[PATCH v3 3/8] iommu/riscv: Add HPM support for performance monitoring
Lv Zheng
lv.zheng at linux.spacemit.com
Thu Feb 5 19:42:39 PST 2026
On 2/5/2026 11:23 PM, Andrew Jones wrote:
> On Thu, Feb 05, 2026 at 02:11:48PM +0800, Lv Zheng wrote:
>> On 2/5/2026 11:47 AM, Zong Li wrote:
>>> On Thu, Feb 5, 2026 at 11:35 AM Lv Zheng <lv.zheng at linux.spacemit.com> wrote:
>>>>
>>>> On 2/5/2026 2:39 AM, Andrew Jones wrote:
>>>>> How does this relate to
>>>>>
>>>>> https://lore.kernel.org/all/20250115030306.29735-1-zong.li@sifive.com/
>>>>>
>>>>> From a quick skim it looks like there's plenty of overlap.
>>>>
>>>> We developed the driver in 2024 and demonstrated it in China summit. We
>>>> didn't notice that a patch is on-going now in the community.
>>>>
>>>> Now it looks our approach solved more issues, and we'll check and update
>>>> if there are any community concerns still not addressed in this patchset.
>>>>
>>>> We can add Reviewed-by/Tested-by and Signed-off-by of Zong Li to this
>>>> patch if he wishes.
>>>>
>>>> Thanks,
>>>> Lv
>>>>
>>>
>>> Perhaps I can first post my next revision to the mailing list (hope it
>>> won't waste the community resource), so that you could have a chance
>>> to review it and see whether that version is architecturally closer to
>>> what the community is looking for, while also addressing your issue.
>>> If you also feel that my next revision meets your needs, perhaps you
>>> could append your additional implementations on top of it.
>>>
>>
>> It seems we all composed the RISC-V iommu HPM support by referencing
>> drivers/perf/arm_smmuv3_pmu.
>>
>> Robin's comments should all be addressed IMHO.
>>
>>> Of course, if the community would prefer to go your version, I’m
>>> perfectly fine with that as well.
>>
>> OK. If we send a next version, we will add your SOB and please help to
>> review and test.
>
> Zong Li's SOB should only be on the patches he authored. Don't put
> anybody's SOB on patches they haven't been involved in. See
> Documentation/process/submitting-patches.rst
> """
> The Signed-off-by: tag indicates that the signer was involved in the
> development of the patch, or that he/she was in the patch's delivery path.
> """
>
> Since Zong Li's patches were already on the list then your
serieswould> at least discuss them in the cover letter, explaining why
you've opted
> not to adopt them. But, most likely some of the patches can be adopted,
> so those should be extracted from Zong Li's work (with authorship
> preserved) and based upon in order to respect that prior work.
>
You can see we have contacted each other in community, and decided to
cooperate in this way to honor his contribution.
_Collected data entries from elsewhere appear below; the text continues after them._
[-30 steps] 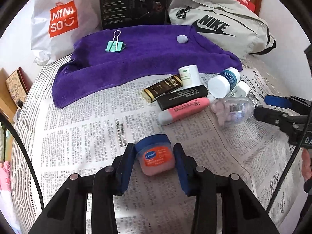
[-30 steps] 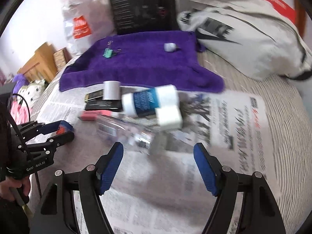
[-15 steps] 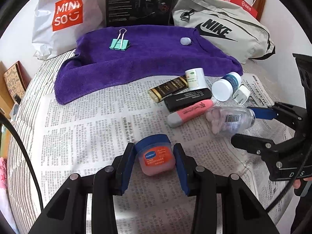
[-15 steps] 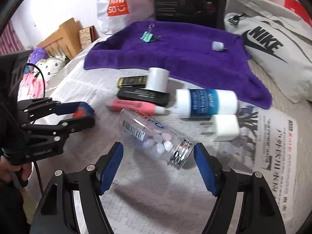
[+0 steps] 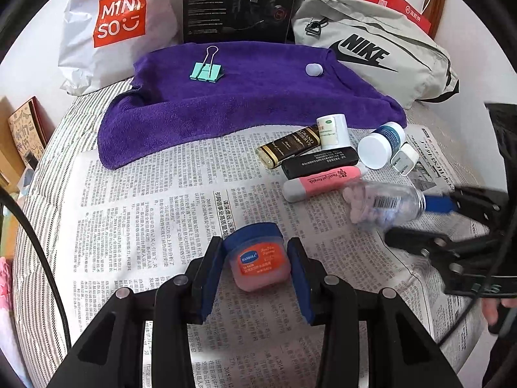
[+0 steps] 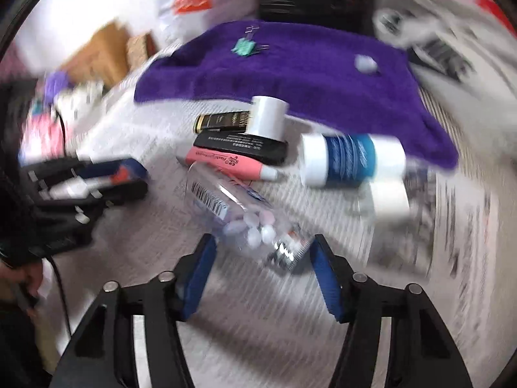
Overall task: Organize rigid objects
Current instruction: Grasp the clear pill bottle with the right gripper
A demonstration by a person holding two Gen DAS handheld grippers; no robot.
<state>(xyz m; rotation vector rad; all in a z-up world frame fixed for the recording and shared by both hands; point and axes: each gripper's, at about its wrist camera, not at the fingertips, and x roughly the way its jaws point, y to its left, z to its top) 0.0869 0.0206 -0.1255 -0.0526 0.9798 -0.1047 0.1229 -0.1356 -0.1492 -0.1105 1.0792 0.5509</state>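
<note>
A purple towel (image 5: 245, 97) carries a mint-green binder clip (image 5: 206, 71) at 12 o'clock and a pale lilac cap (image 5: 314, 69) at 1 o'clock. Below lies black-and-white printed newspaper (image 5: 155, 200) over grey-and-white striped bedding (image 5: 42, 174). At 2 o'clock: a gold-and-black bar (image 5: 287, 148), a black stick (image 5: 320, 161), a pink highlighter (image 5: 320, 182), a blue-and-white bottle (image 5: 381, 145). A clear bottle (image 5: 384, 207) holds pink and white tablets. At 6 o'clock, a pink jar (image 5: 258, 260) has a blue lid and an orange label.

On the newspaper (image 5: 135, 226), a towel (image 5: 252, 97) lies behind the jar (image 5: 258, 258), bottles (image 5: 381, 145) to its right.
</note>
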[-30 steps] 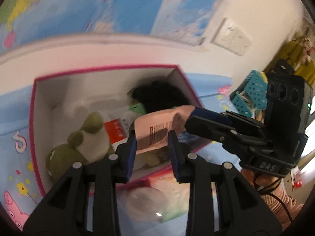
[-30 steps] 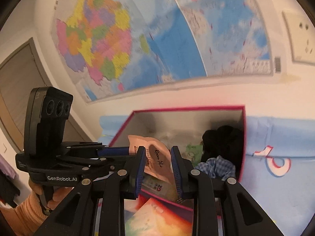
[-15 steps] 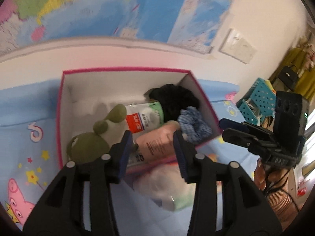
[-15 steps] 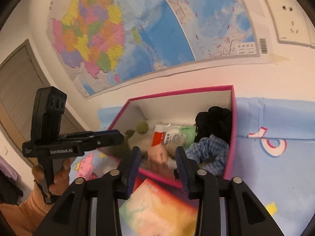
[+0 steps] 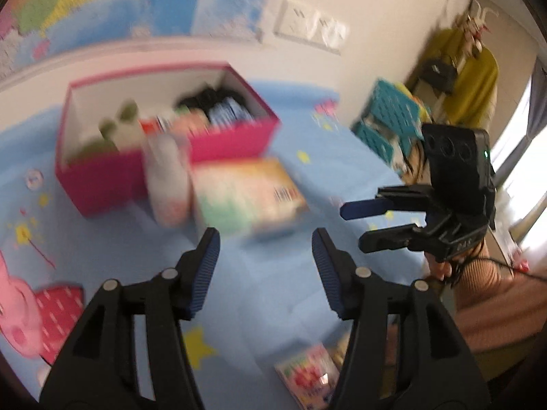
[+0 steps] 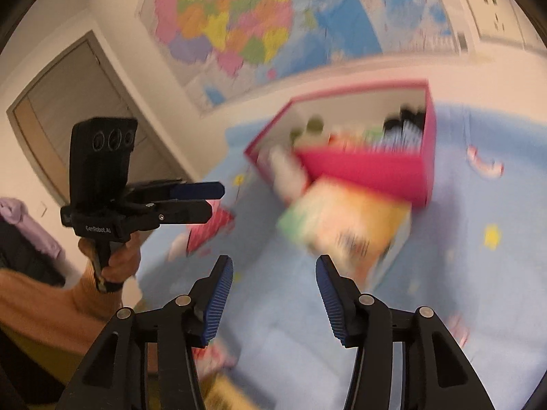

But final decision is
left for the community to decide:
From Zong Li:
>> Of course, if the community would prefer to go your version, I’m
>> perfectly fine with that as well.
We respect all contributions, We'll add the link in cover letter to the
follow-up revisions, let me know if anything else should be done to the
new revisions.
--------------------------------------------------------------------
And let me describe in details to compare the functionalities and
addressed comments between what is provided by Joey and by Zong:
https://lore.kernel.org/all/20250115030306.29735-1-zong.li@sifive.com/
There is no missing functionalities between the two approaches, I also
checked the original Robin's comments, let me describe them in details:
1. The following comments require a split CYCLES implementation:
comment 1:
>> Why not use an extra config bit to encode cycles events completely
>> independently of the regular eventID space? Or even just use 0 since
>> by definition that cannot overlap a valid eventID?
comment 2:
>> It's also horribly confusing to use GENMASK for something which is
>> not actually a mask at all.
comment 3:
>> Hmm, from experience I would expect these variables to be
>> number-of-counters related, but I guess there must be some special
>> cleverness going on since that number-of-counters looking
>> RISCV_IOMMU_HPM_COUNTER_NUM definition is conspicuously not used,
>> so it must be significant that these are instead related to the
>> number of...
>>
>> [ goes off to search code... ]
>>
>> ...event selectors? But with a magic +1 for reasons so obvious they
>> clearly don't need explaining.
comment 4:
>> One of those conditions is literally impossible, the other should
>> already be avoided by construction.
comment 5:
>> I don't think you need this - as best I can tell, you never
>> initialise a counter without also (re)enabling the interrupt (which
>> is logical), so since "value" for the cycle counter should always
>> implicitly have OF=0 anyway, it should work to just write it like the
>> other counters.
comment 6:
>> Is RISCV_IOMMU_IOHPMCTR_COUNTER honestly useful? Or is it actively
>> hurting readability by obfuscating that we are in fact just using the
>> full 64-bit value in all those places?
comment 7:
>> And that's a very creative way to spell "if (idx == 0)".
comment 8:
>> (and as above, I think you can make this a no-op for the cycle
>> counter)
These comments require a software architecture change to handle CYCLES
in a neat way. CYCLES is split and handled in the clean way in
iommu-hpm.
2. The following comments require an uncore non-sampling mechanism:
comment 1:
>> You also need a "cpumask" attribute to tell userspace this is a
>> system/uncore PMU.
comment 2:
>> None of this is relevant or necessary. This is not a CPU PMU, so it
>> can't support sampling because it doesn't have a meaningful context
>> to sample.
comment 3:
>> You first need to validate that the event is for this PMU at all,
>> and return -ENOENT if not.
comment 4:
>> As above, you can't support sampling events anyway, so you should
>> reject them with -EINVAL.
>>
>> You also need to validate event groups to ensure they don't contain
>> more events than could ever be scheduled at once.
comment 5:
>> This will never do anything, since even if we could ever get here,
>> it would not be at a time when there are any active events.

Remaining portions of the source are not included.